Gone Before Goodbye
Harlan Coben and Reese Witherspoon, Penguin Random House/Century
Separately, Harlan Coben and Reese Witherspoon need no introduction. One is a writer of thrilling global bestsellers; the other is a world-famous actress and producer whose company, Hello Sunshine, brings woman-centred stories to life on multiple media platforms.
No one thought to mention the two in the same breath until they came together to write the new novel, Gone Before Goodbye. Who knew they’d been friends for years and shared the same sensibilities?
The story of When Harlan Met Reese began 10 years ago. They were introduced at a conference and stayed in touch after exchanging much mutual admiration. In an interview with People magazine, Coben said, “She’s fangirled; I’ve fanboyed. I’m a big fan of hers; she’s read and watched all mine, and I’ve read and watched all hers and been a fan of the work that she’s done for books in general.”
So when Witherspoon decided it was time to shine her love of literature onto the creation of adult fiction — she had already published three children’s books and is the founder of Reese’s Book Club — she called Coben with her idea, and after a three-hour phone call, the die was cast. As Coben later told USA Today: “We both knew at the end there’s no way we’re not going to do this. It was just too much fun.”
Speaking on CBS News, Witherspoon said: “I’ve never had an idea for a novel before. I’m always the actor who shows up and executes someone else’s vision. I thought, maybe it’s time to take the big leap and build the world myself.”

The heroine of Gone Before Goodbye is Maggie McCabe, a brilliant surgeon dedicated to saving lives and restoring human bodies. Much of Maggie’s work has been done in appalling conditions in some of the world’s worst combat zones, until cataclysmic personal and professional tragedies pulled her into a pit of despair.
Maggie is persuaded by unconventional means to provide unconventional medical assistance to a highly unconventional individual of unlimited means. Thus the plot takes us from the arid deprivation of war-torn refugee camps to a snowy fortress so remote and palatial that even Ian Fleming’s James Bond would have done a triple-take at its excesses.
As things get wildly dangerous and progressively weirder, Maggie finds out more than she would like to know about what the rich will do to prolong their lives, what her doctor husband might or might not have done in the name of science, and what she might be capable of doing when faced with a choice between truth and survival.
Witherspoon’s idea for Maggie was born out of experience: her parents were medical professionals who worked on various US military bases, on which Witherspoon grew up and witnessed things most children are shielded from.
Gone Before Goodbye is above all a masterly feat of entertainment, with every twist as electrifying as it is unpredictable, but what makes it even more alive is its strong sense of social justice, embodied in the character of Maggie. This is pure Witherspoon: she is well known not only for selflessly and tirelessly promoting women but for championing other humanitarian causes. In 2014 she took on the leading role in The Good Lie, Philippe Falardeau’s poignant film about children orphaned in the Sudanese conflict, some of whom find strange and shaky refuge in the US.

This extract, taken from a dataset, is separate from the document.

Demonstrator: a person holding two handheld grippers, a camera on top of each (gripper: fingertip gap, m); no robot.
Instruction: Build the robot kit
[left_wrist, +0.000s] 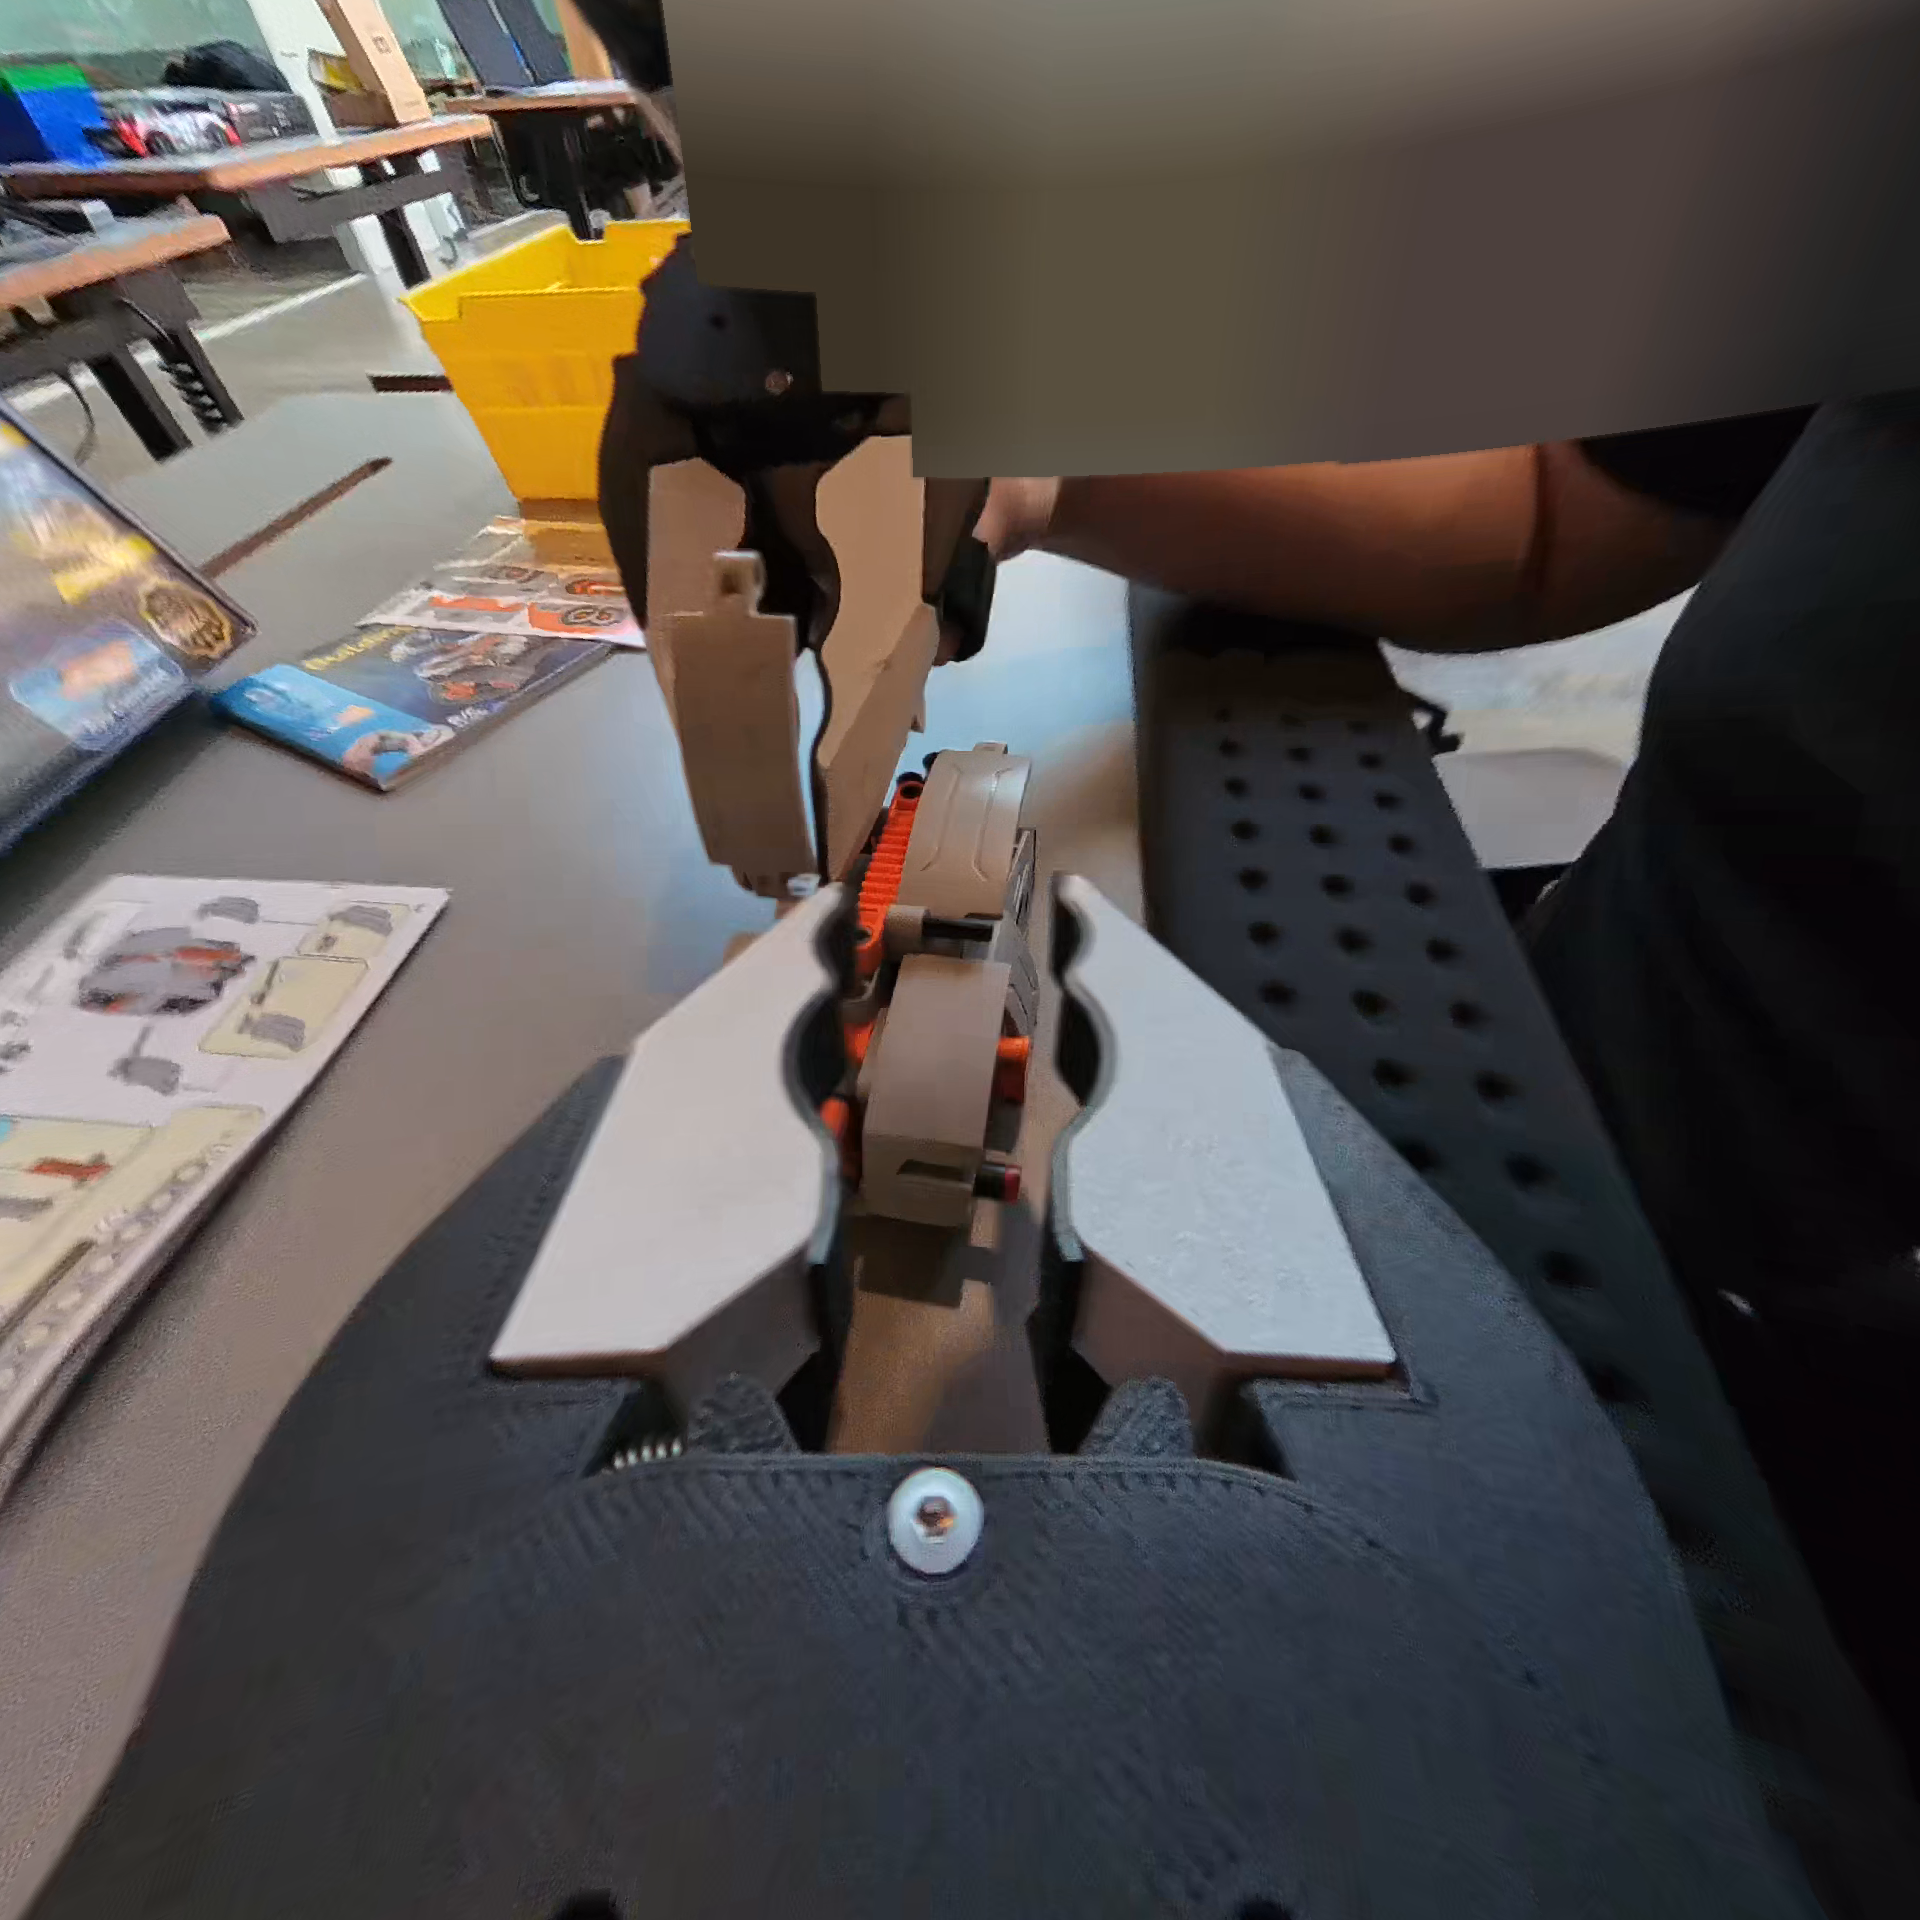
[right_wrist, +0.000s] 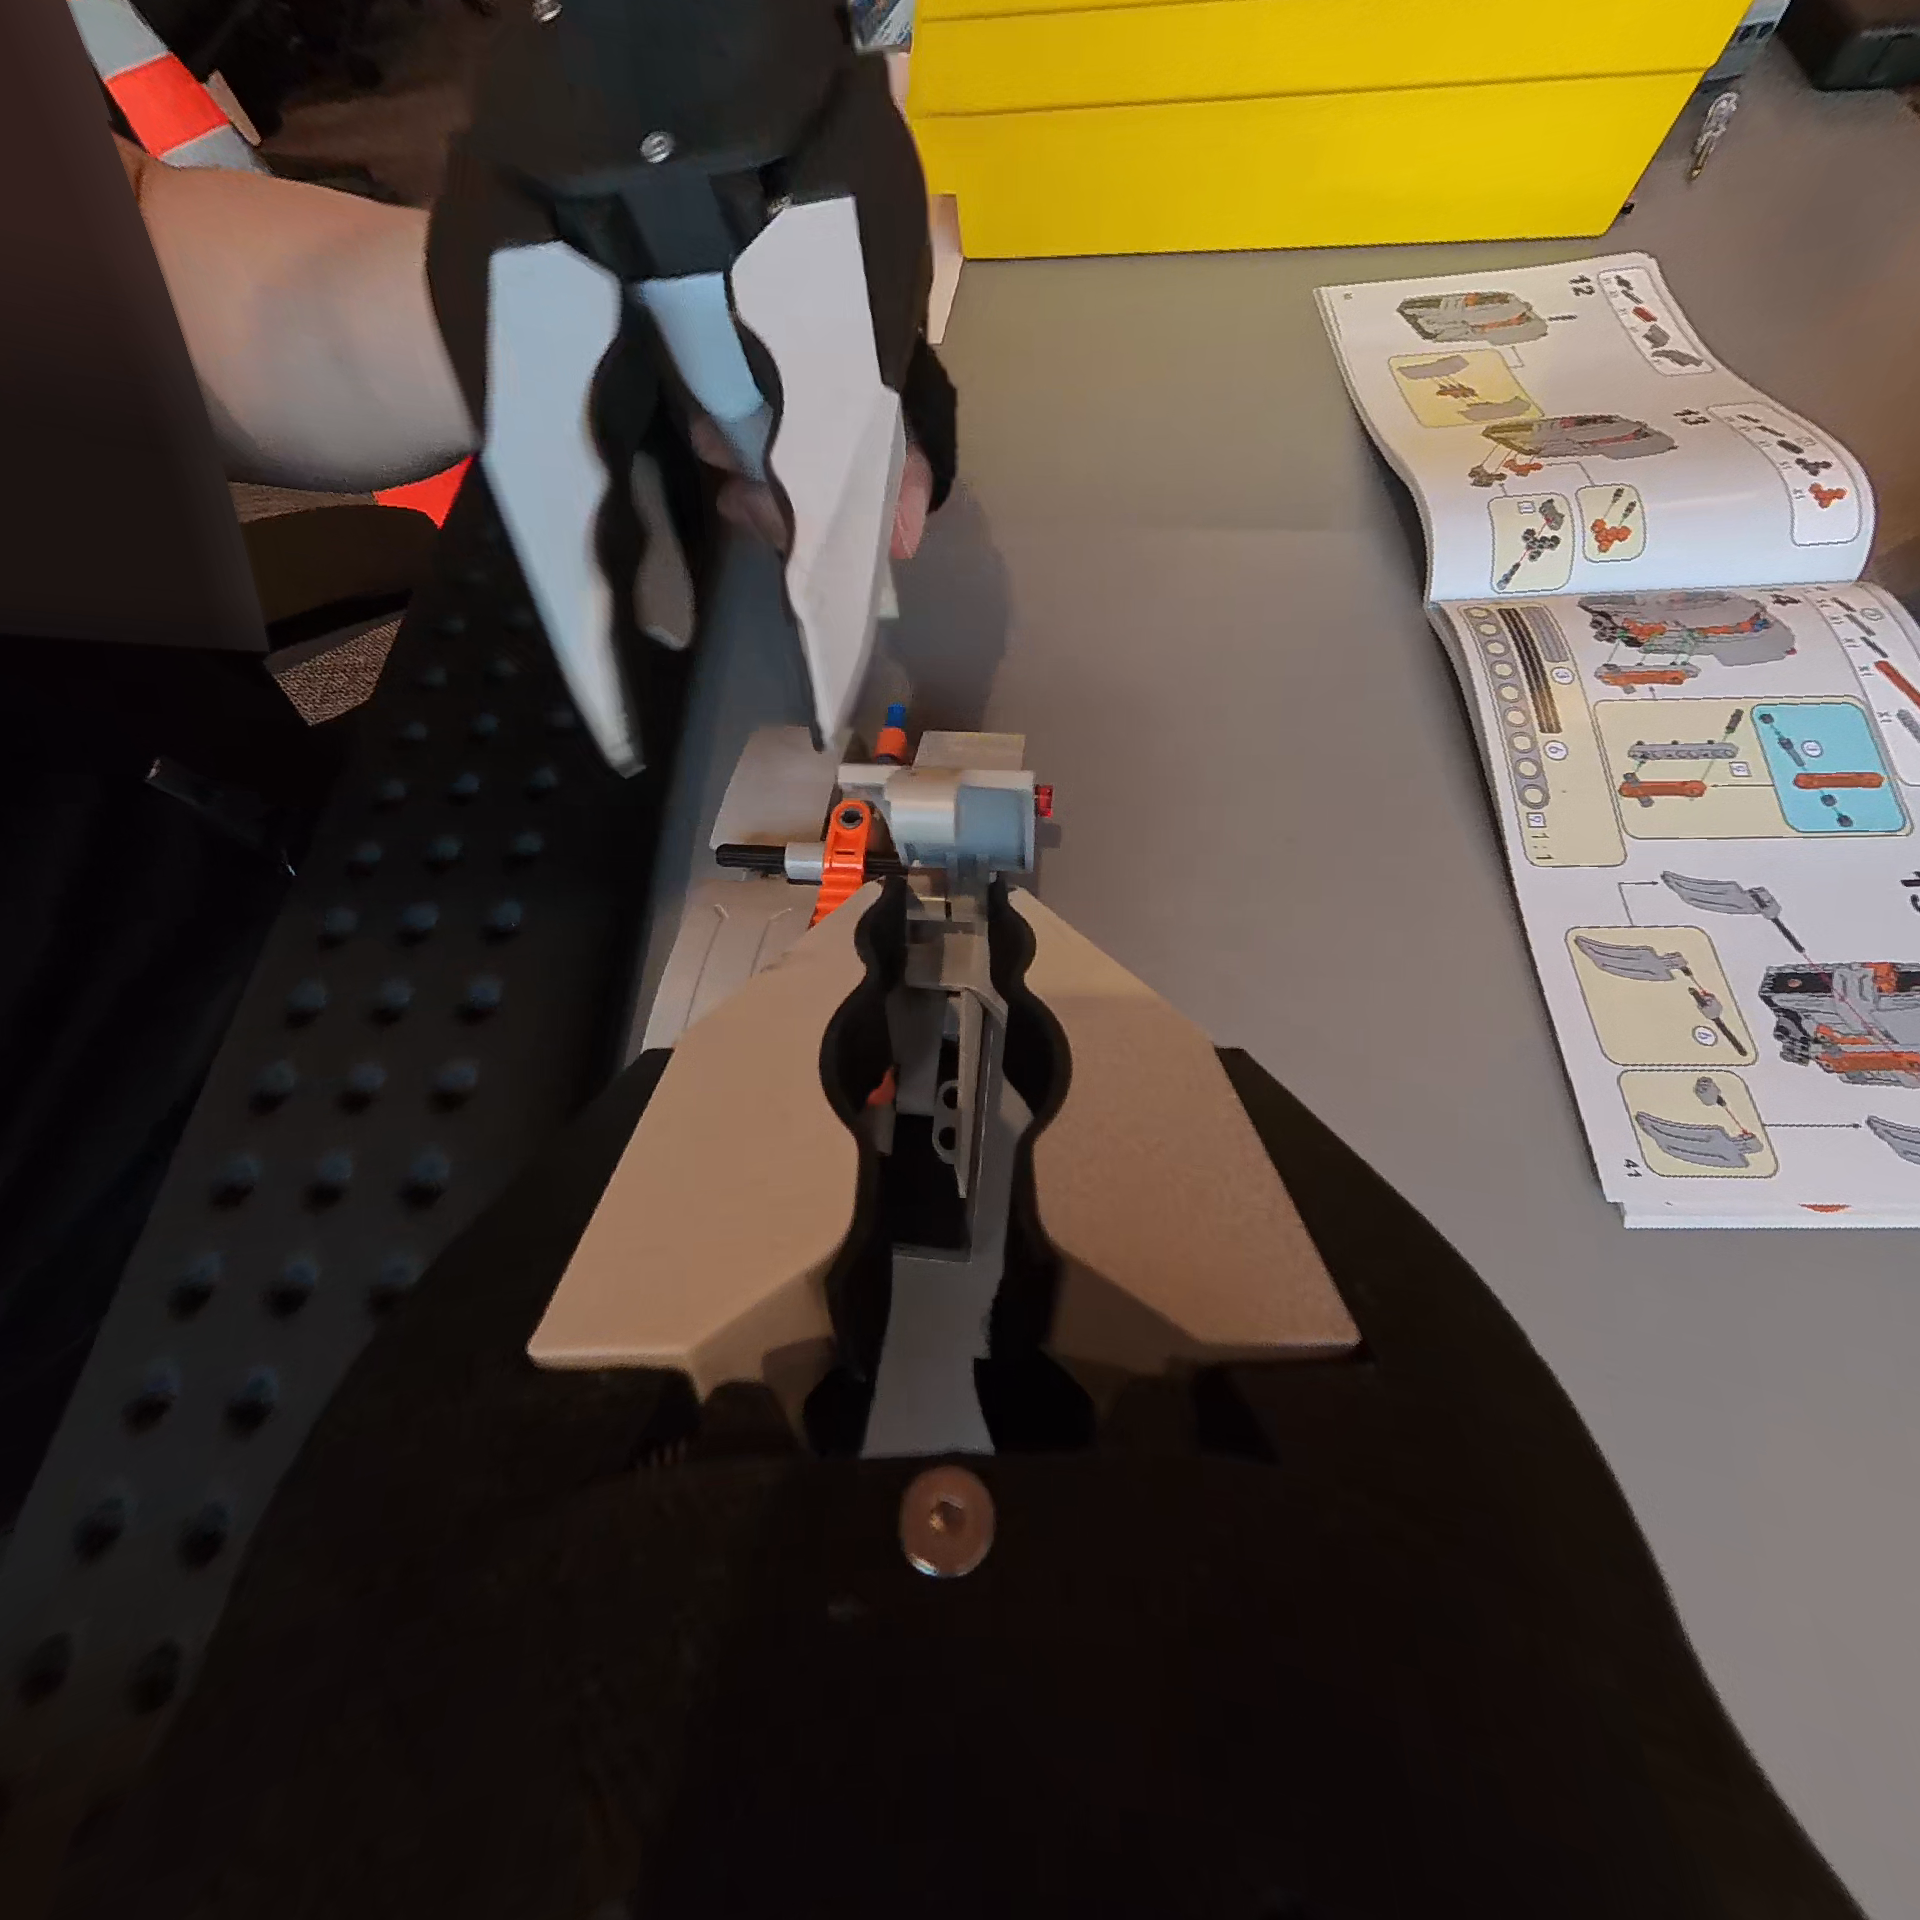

As to the practicalities of how they wrote as a team, Coben told People that he was “the guy at the keyboard, because you can’t ride two horses with one behind”, but he emphasised that the process was deeply collaborative.
Witherspoon constantly sent him reams of research, articles, ideas, observations and opinions, and they spent an enormous amount of time on calls, texts, emails and in person, riffing off each other to refine a story that “readers would lose sleep over”.
This is the first time Coben has even considered working with someone else on a book, and it is a relief to hear that Witherspoon is not as cool, kind, and smart as she seems.
In his acknowledgements at the end of Gone Before Goodbye, Coben writes that he has been asked this question about her many times — “and the honest answer is no, she’s even cooler, kinder, and smarter than you imagine”.